Look for the string "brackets" in the listing below, then copy every line that has it.

● ● ●

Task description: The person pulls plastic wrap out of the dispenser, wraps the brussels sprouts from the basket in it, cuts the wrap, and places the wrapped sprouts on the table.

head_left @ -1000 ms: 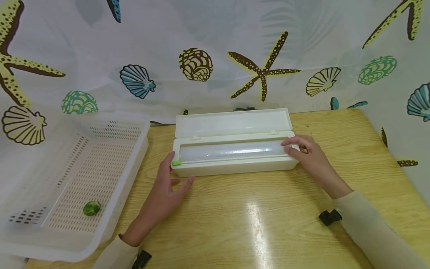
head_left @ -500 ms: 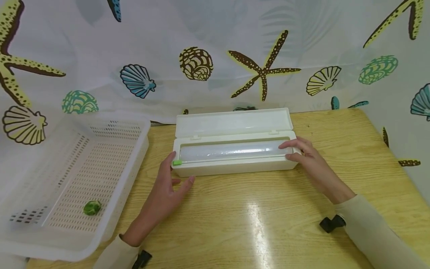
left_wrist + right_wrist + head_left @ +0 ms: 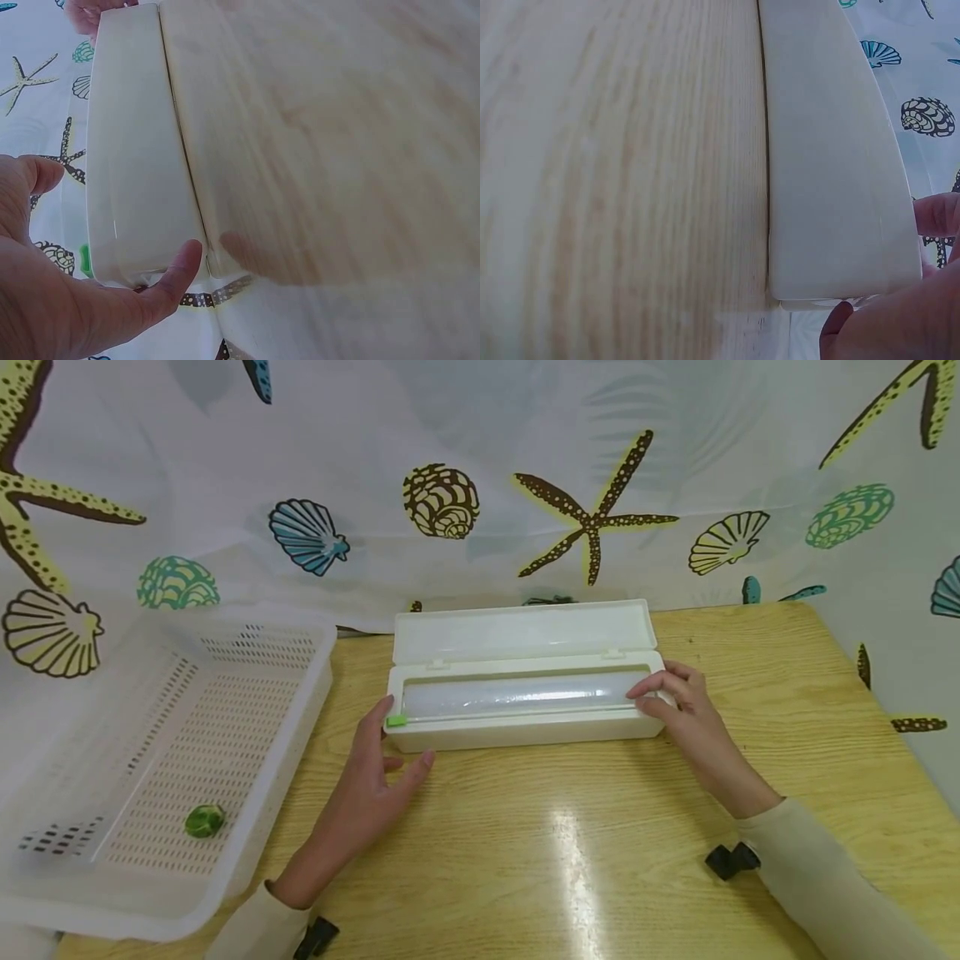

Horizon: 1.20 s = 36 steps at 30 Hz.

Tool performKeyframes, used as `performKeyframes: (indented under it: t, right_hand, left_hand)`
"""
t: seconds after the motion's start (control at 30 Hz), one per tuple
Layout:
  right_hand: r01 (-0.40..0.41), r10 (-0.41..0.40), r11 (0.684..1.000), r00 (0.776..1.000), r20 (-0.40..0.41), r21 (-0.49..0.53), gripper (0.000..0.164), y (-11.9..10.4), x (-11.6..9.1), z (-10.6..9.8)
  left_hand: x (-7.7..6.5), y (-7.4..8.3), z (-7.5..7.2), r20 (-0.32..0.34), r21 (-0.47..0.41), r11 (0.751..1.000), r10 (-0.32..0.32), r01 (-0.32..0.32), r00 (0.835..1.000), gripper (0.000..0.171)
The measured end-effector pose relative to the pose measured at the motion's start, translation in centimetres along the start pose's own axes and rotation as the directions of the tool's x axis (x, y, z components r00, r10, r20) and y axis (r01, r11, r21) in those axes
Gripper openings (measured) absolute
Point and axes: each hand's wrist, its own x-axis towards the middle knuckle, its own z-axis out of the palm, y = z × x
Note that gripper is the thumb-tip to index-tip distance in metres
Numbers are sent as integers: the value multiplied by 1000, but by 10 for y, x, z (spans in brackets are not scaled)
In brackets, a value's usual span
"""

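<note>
A long white cling film dispenser box [image 3: 525,734] sits on the table, its lid [image 3: 521,635] tipped back. Inside lies a shiny roll of cling film [image 3: 517,695]. My left hand [image 3: 372,793] rests at the box's left end, thumb and fingers apart, beside the green slider [image 3: 396,721]. At the other end, the index fingertip of my right hand [image 3: 693,727] touches the roll, with the thumb near the front rim. The left wrist view shows the box's smooth front [image 3: 135,150] between spread fingers; in the right wrist view most of my right fingers are hidden.
To the left stands a white perforated plastic basket [image 3: 327,672] holding one small green Brussels sprout [image 3: 205,821]. Behind the wooden table [image 3: 495,852] hangs a white curtain [image 3: 360,435] printed with shells and starfish, close to the raised lid.
My right index finger slides left along the roll, then draws back slightly right toward the thumb. The left hand and box stay in place.
</note>
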Motion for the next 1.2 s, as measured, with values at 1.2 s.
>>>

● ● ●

__SOLUTION TO THE EXERCISE__:
Numbers are sent as integers: the value multiplied by 1000, but by 10 for y, x, z (spans in brackets are not scaled)
In brackets, a value's usual span

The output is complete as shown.